NEDD4-L Il plasmide Double Nickase (h) consiste in una coppia di plasmidi ingegnerizzati per l'editing ad alta specificità del locus NEDD4L nelle linee cellulari human. Ciascun plasmide esprime una nickasi Cas9 D10A e un sgRNA distinto che prende di mira filamenti di DNA opposti all'interno di NEDD4L. Quando indirizzate verso siti adiacenti su filamenti di DNA opposti, le due nickasi generano tagli a filamento singolo sfalsati che insieme producono una rottura a doppio filamento sfalsata, richiedendo un'attività coordinata sul bersaglio da entrambe le guide. La rottura del DNA risultante viene risolta da vie di riparazione cellulare endogene, più comunemente attraverso la giunzione non omologa delle estremità (NHEJ), portando a inserzioni o delezioni che interrompono la funzione di NEDD4L. Richiedendo il coinvolgimento di due sgRNA nel locus bersaglio, l'approccio a doppia nickasi migliora la specificità dell'editing e fornisce una strategia CRISPR complementare per applicazioni in cui è desiderato un controllo aggiuntivo sulla precisione del targeting.

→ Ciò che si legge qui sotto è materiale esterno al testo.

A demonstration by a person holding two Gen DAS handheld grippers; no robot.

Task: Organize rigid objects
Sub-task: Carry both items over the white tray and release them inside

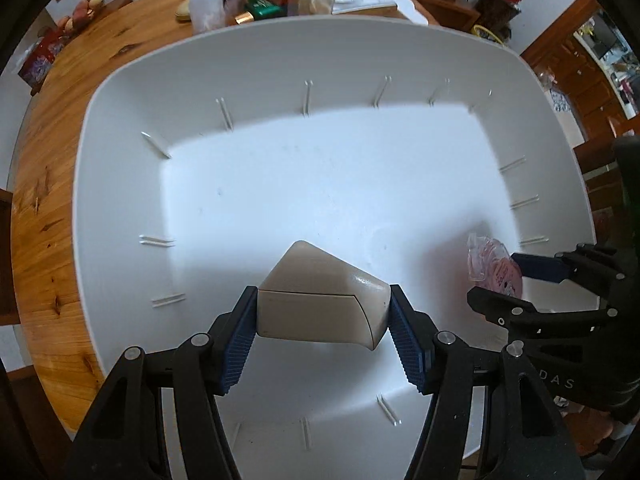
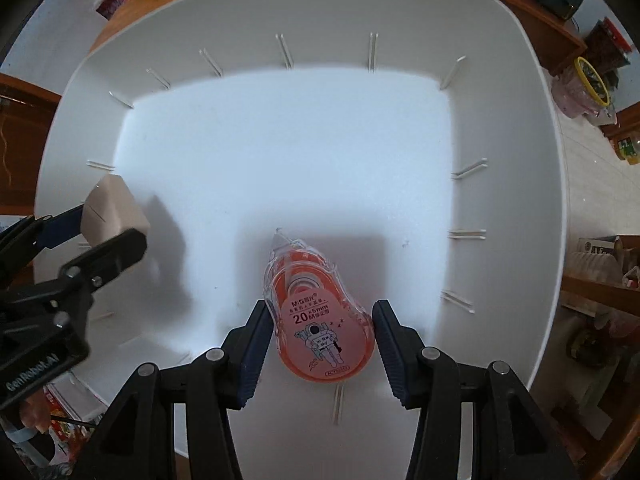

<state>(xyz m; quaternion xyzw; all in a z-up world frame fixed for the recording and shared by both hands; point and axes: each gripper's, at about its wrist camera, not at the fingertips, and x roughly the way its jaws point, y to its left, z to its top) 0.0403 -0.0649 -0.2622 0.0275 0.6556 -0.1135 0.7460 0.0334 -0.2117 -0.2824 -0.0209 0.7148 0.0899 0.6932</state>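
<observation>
Lengthwise, correction tape (image 2: 320, 316) tip forward.

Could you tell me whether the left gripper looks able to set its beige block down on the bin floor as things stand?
Probably yes. The left gripper holds the beige block over the white bin, whose floor ahead lies bare; the right gripper with the correction tape sits off to the side.

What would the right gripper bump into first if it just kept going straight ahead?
Probably the white bin: its bare floor, then the far wall. The right gripper holds the correction tape, whose tip leads; depth is unclear.
</observation>
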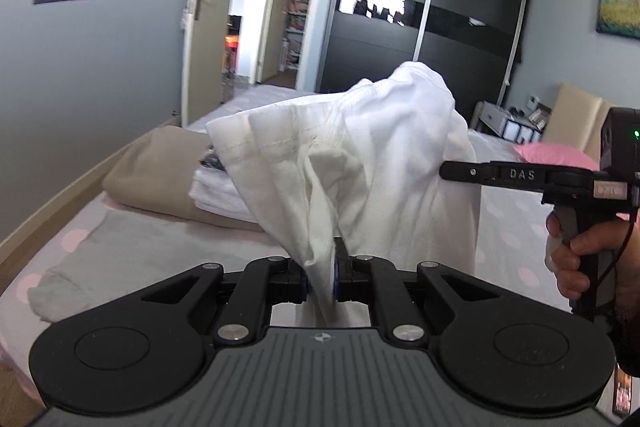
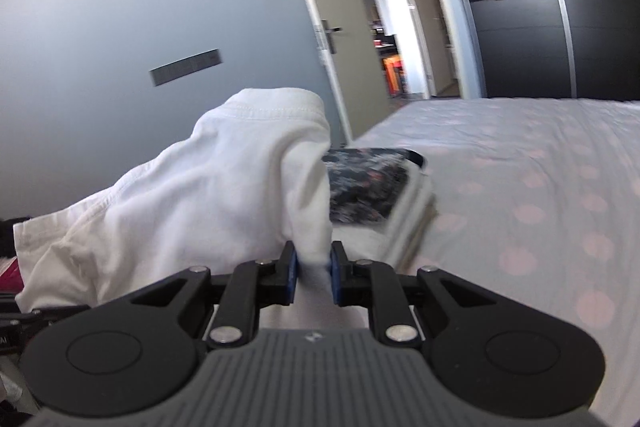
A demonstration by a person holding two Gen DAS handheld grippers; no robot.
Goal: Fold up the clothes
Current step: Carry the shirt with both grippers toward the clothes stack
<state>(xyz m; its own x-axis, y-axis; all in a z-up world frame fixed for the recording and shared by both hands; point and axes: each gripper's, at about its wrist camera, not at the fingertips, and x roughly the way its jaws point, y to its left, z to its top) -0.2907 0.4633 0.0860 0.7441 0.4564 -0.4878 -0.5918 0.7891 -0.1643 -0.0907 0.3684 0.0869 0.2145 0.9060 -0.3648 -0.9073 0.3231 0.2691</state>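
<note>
A white garment (image 1: 360,155) hangs in the air above the bed, held by both grippers. My left gripper (image 1: 322,279) is shut on a bunched edge of it at the bottom of the left wrist view. My right gripper (image 2: 314,277) is shut on another fold of the same white garment (image 2: 208,195). In the left wrist view the right gripper (image 1: 444,171) comes in from the right, its fingertips buried in the cloth.
The bed (image 1: 512,211) has a sheet with pink dots. A stack of folded clothes (image 2: 372,187) with a dark patterned piece on top lies by the wall, on a beige blanket (image 1: 160,171). A grey garment (image 1: 120,251) lies flat. A pink pillow (image 1: 556,155) lies at the far right.
</note>
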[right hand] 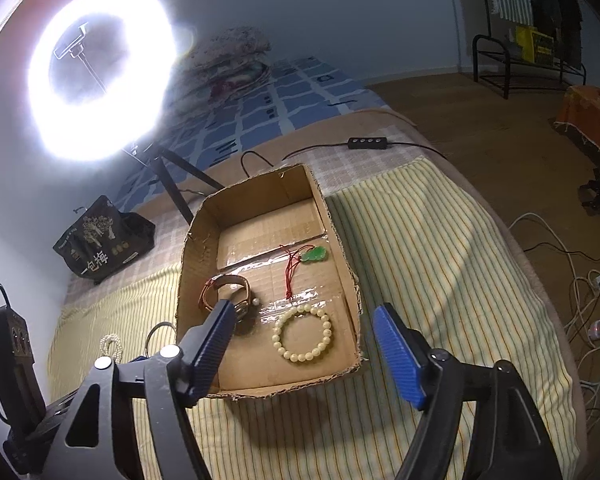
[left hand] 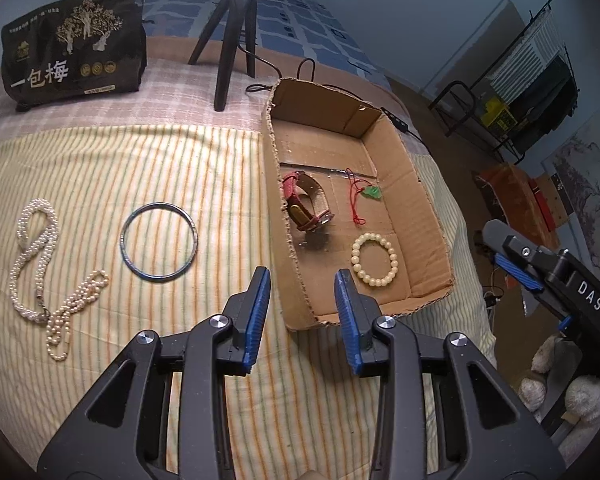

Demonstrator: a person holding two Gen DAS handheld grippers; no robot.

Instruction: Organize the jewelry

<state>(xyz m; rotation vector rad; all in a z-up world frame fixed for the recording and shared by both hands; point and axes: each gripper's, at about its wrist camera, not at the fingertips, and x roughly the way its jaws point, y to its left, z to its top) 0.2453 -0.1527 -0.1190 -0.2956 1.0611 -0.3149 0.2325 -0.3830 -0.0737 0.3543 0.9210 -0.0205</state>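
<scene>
Two black grippers with blue-padded fingers are filling the bottom of both views, each hovering over a bed covered by a yellow striped cloth. Seen from its own camera, the left gripper is holding its fingers apart with nothing between them, poised above the near left corner of a shallow cardboard box. Seen from the other camera, the right gripper is spreading its fingers wider, also empty, in front of the box's near edge. Inside the box, a cream beaded bracelet is lying flat near the front right corner, a red-strapped wristwatch is standing on its edge near the left wall, and a green pendant on a red cord is resting toward the right wall, farther back. The three pieces are lying apart from one another. Outside the box, on the cloth to its left, a dark metal bangle is lying flat, and farther left, toward the cloth's left edge, two pearl necklaces are lying tangled together in loose curves. Beyond the cloth, at the far side of the bed, a black printed bag is standing upright, and a black tripod is standing beside it. In the right wrist view the tripod is carrying a glowing ring light.
</scene>
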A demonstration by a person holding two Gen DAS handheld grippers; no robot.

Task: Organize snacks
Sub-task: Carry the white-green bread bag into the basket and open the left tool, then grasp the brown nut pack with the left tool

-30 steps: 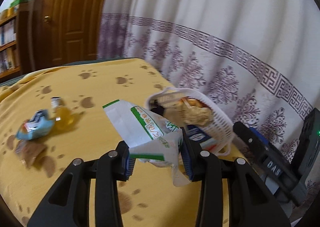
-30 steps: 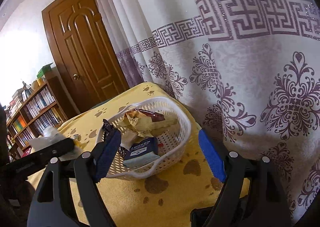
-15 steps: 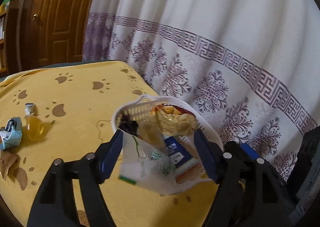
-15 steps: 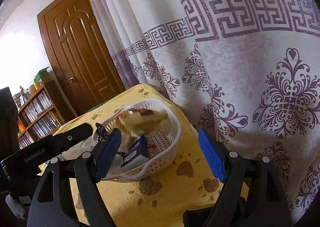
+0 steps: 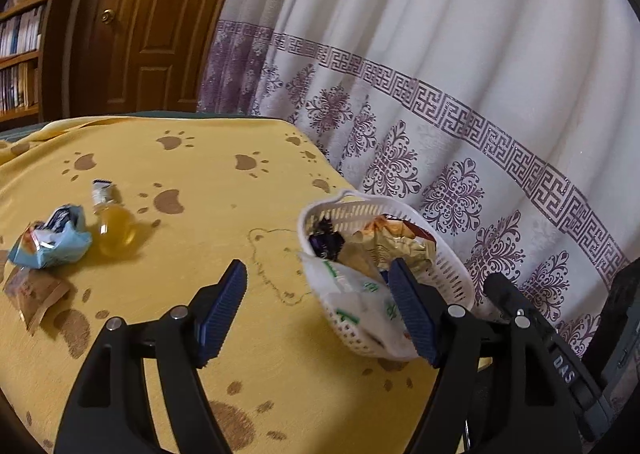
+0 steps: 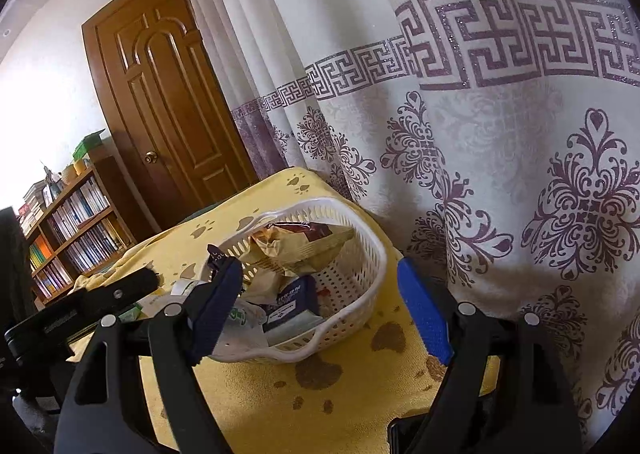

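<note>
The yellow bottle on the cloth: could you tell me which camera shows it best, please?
The left wrist view. The bottle lies there unobstructed on the cloth, beside a blue packet. The right wrist view looks at the basket and curtain and shows no bottle.

The left gripper [image 5: 320, 310] hung with its jaws spread wide, gripping nothing. The right gripper [image 6: 320, 314] was likewise agape and empty.
</note>
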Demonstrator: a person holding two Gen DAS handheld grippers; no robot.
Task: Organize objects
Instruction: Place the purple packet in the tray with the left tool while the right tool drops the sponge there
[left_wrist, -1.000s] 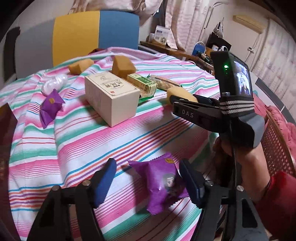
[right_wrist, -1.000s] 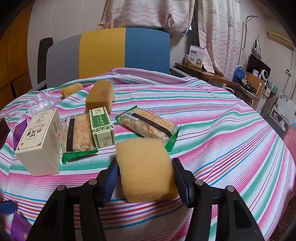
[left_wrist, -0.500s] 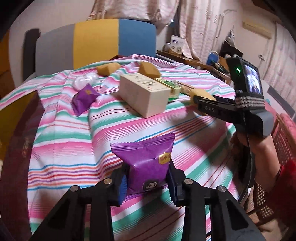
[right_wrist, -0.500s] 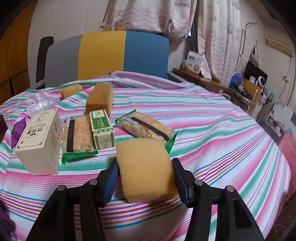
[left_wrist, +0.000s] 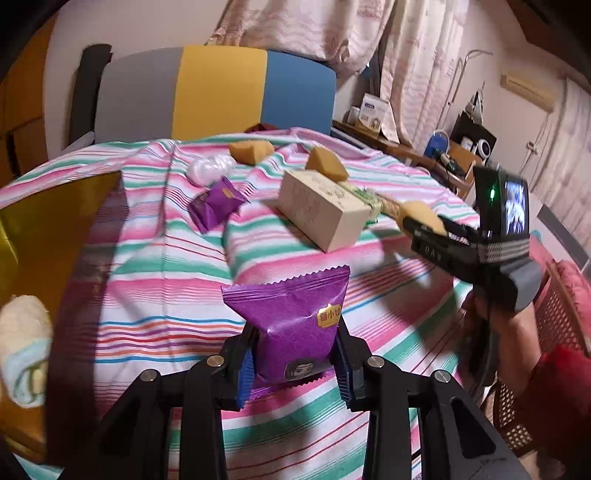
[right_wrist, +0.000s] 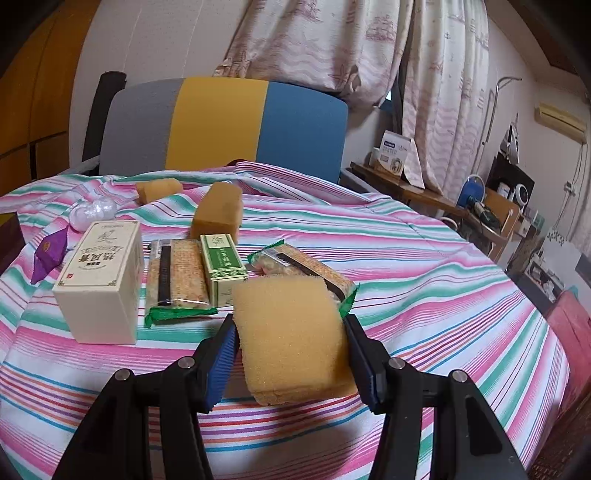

Per supportare l'identificazione efficiente delle cellule modificate, un plasmide codifica la GFP per la visualizzazione fluorescente delle popolazioni trasfettate, mentre il plasmide di accompagnamento porta un gene di resistenza alla puromicina per la selezione antibiotica. Insieme, queste caratteristiche supportano l'arricchimento efficiente delle popolazioni co-trasfettate e semplificano la convalida dei cloni con NEDD4L interrotto.
Solo per uso di ricerca. Non destinato a uso diagnostico o terapeutico.